Exercise goal:
Beginning at the line containing "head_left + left" in the material below and ending at the line containing "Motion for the", return each line exactly and add nothing.

--- START ---

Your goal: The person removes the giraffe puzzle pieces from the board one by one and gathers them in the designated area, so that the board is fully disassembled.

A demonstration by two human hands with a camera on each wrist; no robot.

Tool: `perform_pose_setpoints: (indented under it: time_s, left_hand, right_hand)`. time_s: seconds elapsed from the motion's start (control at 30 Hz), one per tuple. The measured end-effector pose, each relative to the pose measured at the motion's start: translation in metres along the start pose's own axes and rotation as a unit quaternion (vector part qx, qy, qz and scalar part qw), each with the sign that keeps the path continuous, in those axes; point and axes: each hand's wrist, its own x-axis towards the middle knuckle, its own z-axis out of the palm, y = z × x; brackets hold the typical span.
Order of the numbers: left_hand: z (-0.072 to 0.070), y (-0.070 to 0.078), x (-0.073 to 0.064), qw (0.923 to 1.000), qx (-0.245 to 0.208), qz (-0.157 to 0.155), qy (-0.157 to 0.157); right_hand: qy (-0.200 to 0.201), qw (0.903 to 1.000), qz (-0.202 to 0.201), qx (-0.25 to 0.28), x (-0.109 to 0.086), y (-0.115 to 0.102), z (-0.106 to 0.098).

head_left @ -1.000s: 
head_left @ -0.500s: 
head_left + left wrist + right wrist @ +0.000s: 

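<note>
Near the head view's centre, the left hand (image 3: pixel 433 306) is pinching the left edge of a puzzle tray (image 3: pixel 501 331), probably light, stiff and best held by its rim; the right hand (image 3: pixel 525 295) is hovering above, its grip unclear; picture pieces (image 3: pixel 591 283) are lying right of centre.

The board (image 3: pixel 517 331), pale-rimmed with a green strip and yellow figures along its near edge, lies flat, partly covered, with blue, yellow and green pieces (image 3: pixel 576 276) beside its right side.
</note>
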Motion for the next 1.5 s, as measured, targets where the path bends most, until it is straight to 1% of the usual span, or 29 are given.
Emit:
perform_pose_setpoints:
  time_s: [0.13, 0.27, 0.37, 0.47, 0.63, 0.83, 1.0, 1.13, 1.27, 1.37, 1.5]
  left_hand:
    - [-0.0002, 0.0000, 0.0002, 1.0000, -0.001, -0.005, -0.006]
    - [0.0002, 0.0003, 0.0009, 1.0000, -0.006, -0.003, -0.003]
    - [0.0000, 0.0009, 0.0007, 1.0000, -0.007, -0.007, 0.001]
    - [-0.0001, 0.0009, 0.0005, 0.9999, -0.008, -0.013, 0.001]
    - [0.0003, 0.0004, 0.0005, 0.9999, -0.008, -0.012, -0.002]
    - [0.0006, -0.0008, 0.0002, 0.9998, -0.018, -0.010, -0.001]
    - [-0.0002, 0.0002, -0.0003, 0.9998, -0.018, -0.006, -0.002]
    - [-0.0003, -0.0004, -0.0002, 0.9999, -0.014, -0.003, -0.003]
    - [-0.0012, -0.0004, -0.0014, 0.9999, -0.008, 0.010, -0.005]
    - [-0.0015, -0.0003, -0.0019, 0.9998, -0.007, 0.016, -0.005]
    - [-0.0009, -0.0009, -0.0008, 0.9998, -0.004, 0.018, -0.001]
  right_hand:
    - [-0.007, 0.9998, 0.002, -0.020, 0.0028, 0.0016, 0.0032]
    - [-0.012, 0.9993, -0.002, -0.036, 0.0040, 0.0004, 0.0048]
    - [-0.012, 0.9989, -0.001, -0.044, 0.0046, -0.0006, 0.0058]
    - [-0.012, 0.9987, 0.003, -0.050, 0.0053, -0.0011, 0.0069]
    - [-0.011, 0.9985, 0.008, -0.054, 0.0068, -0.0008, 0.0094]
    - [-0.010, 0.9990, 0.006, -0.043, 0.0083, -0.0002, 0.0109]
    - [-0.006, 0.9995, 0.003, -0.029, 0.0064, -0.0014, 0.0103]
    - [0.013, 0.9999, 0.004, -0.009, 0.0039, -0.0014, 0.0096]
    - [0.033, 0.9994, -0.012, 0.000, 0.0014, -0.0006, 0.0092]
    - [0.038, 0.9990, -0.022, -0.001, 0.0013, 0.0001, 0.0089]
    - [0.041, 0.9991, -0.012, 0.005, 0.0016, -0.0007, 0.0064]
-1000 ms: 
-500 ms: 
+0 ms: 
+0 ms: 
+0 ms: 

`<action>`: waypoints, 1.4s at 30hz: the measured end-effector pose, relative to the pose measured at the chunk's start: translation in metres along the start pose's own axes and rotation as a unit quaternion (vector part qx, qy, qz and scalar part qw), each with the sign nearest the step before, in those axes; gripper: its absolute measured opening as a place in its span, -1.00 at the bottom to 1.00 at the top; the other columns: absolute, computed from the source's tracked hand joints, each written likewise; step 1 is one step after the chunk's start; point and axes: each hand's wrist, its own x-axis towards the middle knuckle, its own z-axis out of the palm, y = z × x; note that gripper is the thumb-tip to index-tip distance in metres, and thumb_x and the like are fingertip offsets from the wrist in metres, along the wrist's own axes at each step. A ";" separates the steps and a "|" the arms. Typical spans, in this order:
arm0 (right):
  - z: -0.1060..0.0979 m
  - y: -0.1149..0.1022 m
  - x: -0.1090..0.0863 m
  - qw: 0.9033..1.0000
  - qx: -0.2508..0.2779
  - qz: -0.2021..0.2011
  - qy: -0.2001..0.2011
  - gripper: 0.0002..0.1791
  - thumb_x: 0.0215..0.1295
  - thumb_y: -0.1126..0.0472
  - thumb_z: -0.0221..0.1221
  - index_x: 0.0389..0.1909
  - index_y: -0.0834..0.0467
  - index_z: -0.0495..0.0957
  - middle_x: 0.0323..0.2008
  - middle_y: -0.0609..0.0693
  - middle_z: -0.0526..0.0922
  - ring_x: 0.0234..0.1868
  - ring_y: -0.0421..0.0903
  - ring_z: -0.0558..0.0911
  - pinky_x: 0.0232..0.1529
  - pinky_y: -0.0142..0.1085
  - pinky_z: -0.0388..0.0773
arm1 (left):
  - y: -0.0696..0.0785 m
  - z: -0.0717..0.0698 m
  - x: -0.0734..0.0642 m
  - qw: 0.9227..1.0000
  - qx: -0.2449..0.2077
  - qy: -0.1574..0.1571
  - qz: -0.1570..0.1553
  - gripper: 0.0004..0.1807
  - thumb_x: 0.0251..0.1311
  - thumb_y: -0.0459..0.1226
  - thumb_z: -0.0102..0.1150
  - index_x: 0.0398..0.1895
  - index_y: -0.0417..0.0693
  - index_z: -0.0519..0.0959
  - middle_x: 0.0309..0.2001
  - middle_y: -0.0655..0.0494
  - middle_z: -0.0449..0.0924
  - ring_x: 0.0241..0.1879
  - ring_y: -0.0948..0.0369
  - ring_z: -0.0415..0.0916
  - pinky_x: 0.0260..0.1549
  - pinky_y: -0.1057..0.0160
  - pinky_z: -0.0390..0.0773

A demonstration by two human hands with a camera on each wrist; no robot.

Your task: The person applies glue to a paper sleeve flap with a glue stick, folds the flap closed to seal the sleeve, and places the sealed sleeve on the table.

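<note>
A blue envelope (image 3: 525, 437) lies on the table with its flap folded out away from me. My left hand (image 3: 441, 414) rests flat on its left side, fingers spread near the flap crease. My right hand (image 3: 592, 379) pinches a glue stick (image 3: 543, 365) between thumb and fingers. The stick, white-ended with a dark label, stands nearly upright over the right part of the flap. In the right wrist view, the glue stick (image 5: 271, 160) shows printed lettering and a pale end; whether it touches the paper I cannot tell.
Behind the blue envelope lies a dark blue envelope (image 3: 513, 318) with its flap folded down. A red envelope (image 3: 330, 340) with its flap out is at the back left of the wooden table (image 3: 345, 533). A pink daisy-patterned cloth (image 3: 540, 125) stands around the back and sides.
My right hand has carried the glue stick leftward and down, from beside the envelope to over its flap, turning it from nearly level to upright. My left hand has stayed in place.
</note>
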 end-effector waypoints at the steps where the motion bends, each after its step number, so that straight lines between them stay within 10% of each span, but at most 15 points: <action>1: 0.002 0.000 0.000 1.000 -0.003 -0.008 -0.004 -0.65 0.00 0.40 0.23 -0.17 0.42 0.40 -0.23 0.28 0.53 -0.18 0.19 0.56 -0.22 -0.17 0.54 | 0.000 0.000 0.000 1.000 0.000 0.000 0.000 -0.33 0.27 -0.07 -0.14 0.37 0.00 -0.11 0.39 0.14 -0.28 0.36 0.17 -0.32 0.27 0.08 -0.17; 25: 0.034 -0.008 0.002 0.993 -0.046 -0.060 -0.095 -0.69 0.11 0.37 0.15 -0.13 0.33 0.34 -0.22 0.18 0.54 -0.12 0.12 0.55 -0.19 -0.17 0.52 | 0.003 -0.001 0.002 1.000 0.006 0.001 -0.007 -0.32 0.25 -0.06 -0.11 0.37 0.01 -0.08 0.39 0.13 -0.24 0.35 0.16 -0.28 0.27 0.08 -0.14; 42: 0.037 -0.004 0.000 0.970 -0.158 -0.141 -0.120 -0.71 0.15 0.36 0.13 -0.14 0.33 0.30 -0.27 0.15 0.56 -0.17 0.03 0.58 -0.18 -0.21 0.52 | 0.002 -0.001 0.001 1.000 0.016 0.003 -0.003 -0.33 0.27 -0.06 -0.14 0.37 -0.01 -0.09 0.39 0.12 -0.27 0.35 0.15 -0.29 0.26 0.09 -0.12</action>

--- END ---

Exercise result:
head_left + left wrist + right wrist @ +0.000s: 

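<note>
Near the head view's centre, the left hand (image 3: pixel 433 306) is pinching the left edge of a puzzle tray (image 3: pixel 501 331), probably light, stiff and best held by its rim; the right hand (image 3: pixel 525 295) is hovering above, its grip unclear; picture pieces (image 3: pixel 591 283) are lying right of centre.

The board (image 3: pixel 517 331), pale-rimmed with a green strip and yellow figures along its near edge, lies flat, partly covered, with blue, yellow and green pieces (image 3: pixel 576 276) beside its right side.
</note>
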Motion for the next 1.5 s, as measured, targets where the path bends most, until it is straight to 1% of the usual span, or 29 are given.

Nothing else is part of this answer.